Stati Uniti, anni Cinquanta
Penso che almeno d’estate dovrei cambiare letture (e forse non dovrei andare al mare, per dedicare meno tempo all’erudizione), darmi a Novella 2000 e alla Gazzetta. Invece finisco per cacciarmi a spulciare tra Einaudi nuovi venduti al 50%, e insomma mi ritrovo tra le mani libri che non solo mi parlano ma, peggio ancora, mi danno la sensazione di parlare di me – il che francamente non sta nella top ten dei miei desiderata attuali. Sta di fatto che sono qui a pagina 31 a chiedermi se sia il caso di proseguire, che ‘sto libro mi pare giri intorno alla faccenda di una parola che alberga nella testa del protagonista, e lui non solo non la vuole dire a voce alta – come Arthur Fonzarelli quando deve ammettere di aver sbagliato – ma ha persino paura di pensarla, gli viene la prima sillaba e poi distoglie la mente, la sposta su qualsiasi altra cosa; e per soprammercato ha anche il terrore che quella parola gliela possa dire un’altra persona, una alla quale tiene moltissimo, perchè se gliela dicesse darebbe un gran dolore a entrambi e nessuno dei due vuole che questo avvenga.

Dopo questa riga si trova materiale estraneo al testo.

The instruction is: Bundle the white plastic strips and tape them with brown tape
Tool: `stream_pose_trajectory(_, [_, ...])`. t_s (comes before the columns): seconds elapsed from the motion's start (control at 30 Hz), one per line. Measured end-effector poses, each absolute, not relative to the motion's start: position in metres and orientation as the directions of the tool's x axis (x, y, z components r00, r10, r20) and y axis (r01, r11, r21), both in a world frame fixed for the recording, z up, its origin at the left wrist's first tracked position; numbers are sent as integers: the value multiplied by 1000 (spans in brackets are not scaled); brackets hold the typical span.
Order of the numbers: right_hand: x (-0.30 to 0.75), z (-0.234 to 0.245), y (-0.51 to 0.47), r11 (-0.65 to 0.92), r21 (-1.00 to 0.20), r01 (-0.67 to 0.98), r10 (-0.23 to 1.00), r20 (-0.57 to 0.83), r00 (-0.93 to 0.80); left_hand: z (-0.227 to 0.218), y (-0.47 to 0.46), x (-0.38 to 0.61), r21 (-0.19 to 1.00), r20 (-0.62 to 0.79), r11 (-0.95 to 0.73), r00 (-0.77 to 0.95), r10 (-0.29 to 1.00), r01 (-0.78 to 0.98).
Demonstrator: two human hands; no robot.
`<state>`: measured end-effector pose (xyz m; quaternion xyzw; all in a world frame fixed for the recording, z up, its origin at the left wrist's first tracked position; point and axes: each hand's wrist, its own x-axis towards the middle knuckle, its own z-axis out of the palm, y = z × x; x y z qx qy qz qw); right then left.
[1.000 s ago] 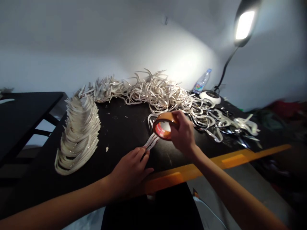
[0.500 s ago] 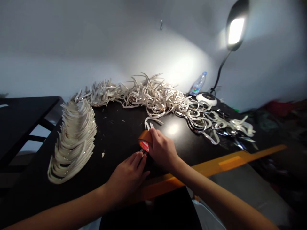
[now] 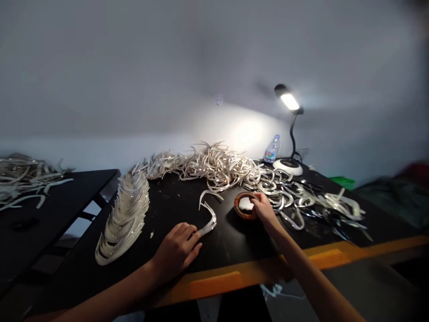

Ora che ci ripenso, nelle prime 31 pagine non c’è nulla di tutto questo, e la mia è appunto solo una sensazione, la sensazione che questo dannato libro avrà dentro queste cose – mia suocera ha appoggiato sul tavolo un numero di “Confidenze” o qualcosa del genere e tutto sommato non dovrebbe essere una brutta alternativa.